When farmers in Ethiopia’s Tigray province made a desert bloom again, their efforts inspired hundreds of farmers to do the same. One of them, Bekelech Belcachew, was so inspired to change her farming practices that she ended up changing the lives of others too.

Back in December 2014, Bekelech was struggling with degraded soil and low productivity on her farm in Hosanna, a district in Ethiopia. She heard about a trip to visit other farmers in Ethiopia – an exchange visit organized by the Africa RISING program – to see how farmers in Tigray had managed to bring their land back from the brink of becoming desert.

What she saw impressed her so much she promised to herself and the team during the visit that she will change her live forever. She started work on her farm as soon as she got home. She dug little gullies in her garden, leading water from the roof of her house towards a water pond. “Maybe in your place, when it starts to rain, you run to your houses,” she said. “I hurry to the field when it rains to make sure that the water doesn’t run away!”

Building a more resilient farm

She constructed additional ponds, ditches, pits made of stone that help to retain and filter water into the soil, and trenches up to three meters deep, to help capture water on her farm which can be used during the  dry season.

As time went on, groups of farmers, agricultural extension staff, district level administration officials and university researchers, visited her plot to see the progress. Joining forces with others in the community, she began spreading her knowledge throughout the Hossana district, helping others make changes too.

Dr. Lulseged Tamene, CIAT’s landscape ecologist working with the farmers to advise them about best practices to improve and protect the soil, said: “Through hard work, Bekelech and other women in the community have drastically improved the soils on their farms and made impressive gains in in their harvest.”

Her work has clearly demonstrated the importance of integrating physical conservation measures, like trenches for collecting water, with biological conservation measures, like planting livestock grasses alongside food crops.

Now, the wider community also understands that building this kind of resilience within the farming system can build productivity and sustainability. The community workin with Bekelech even use an analogy: “A sick person will not recover fast and fully if only he or she takes only medicine, without complementing it with appropriate food and additional nutrients.”

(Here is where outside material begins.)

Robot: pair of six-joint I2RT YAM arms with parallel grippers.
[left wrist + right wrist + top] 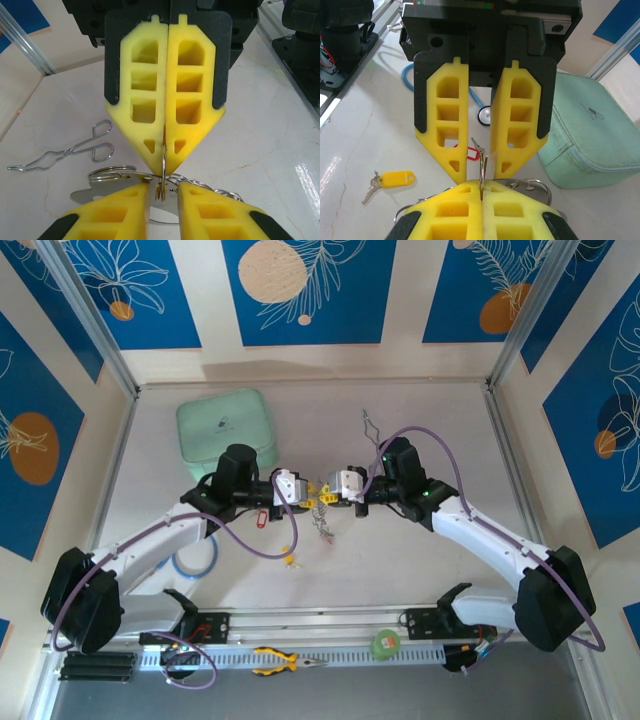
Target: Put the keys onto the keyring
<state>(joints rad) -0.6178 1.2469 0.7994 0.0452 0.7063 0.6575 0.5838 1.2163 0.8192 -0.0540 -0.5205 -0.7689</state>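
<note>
Threading under way, with keys left loose.
Right gripper (481,187) pinches keyring (163,160) on near side of mint case (590,140); left gripper (162,189) narrowly spread around it, not clamped. Yellow-tag key (395,178) and red-tag key (262,520) lie unthreaded, also near side.

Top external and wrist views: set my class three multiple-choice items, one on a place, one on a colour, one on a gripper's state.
1. Where do the yellow-handled pliers lie?
A by the far wall; B at the near edge, between the arm bases; C by the right wall.
2. What colour is the tag on the key at the left of the right wrist view?
A yellow; B blue; C white.
3. How is the right gripper?
A wide open; B shut on the keyring; C shut on nothing.

Answers:
1 B, the top view shows them in front of the bases.
2 A, the tag is plainly yellow.
3 B, its fingers meet on the thin metal edge.
</note>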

Bringing the community together

Bekelech’s hard work on her farm has inspired others, and now the community works together to keep structures like the ponds intact and maintained. According to Lulseged: “Farmers appreciate that the impact is not just socio-economically but also culturally important. One farmer said they sincerely appreciate the project because it linked people from different parts of the country in Hossana and Tigray with different cultures, which otherwise would never happen.”

To move the project’s activities forward, farmers said they are willing and ready to pay for tested and proven methods that reduce soil erosion. They are aware that the project will end, and are keen to ensure the hard work they have already put in will pay off in the long-term.

The project is implemented with CIAT, ILRI and other partners through the USAID-supported Africa RISING initiative.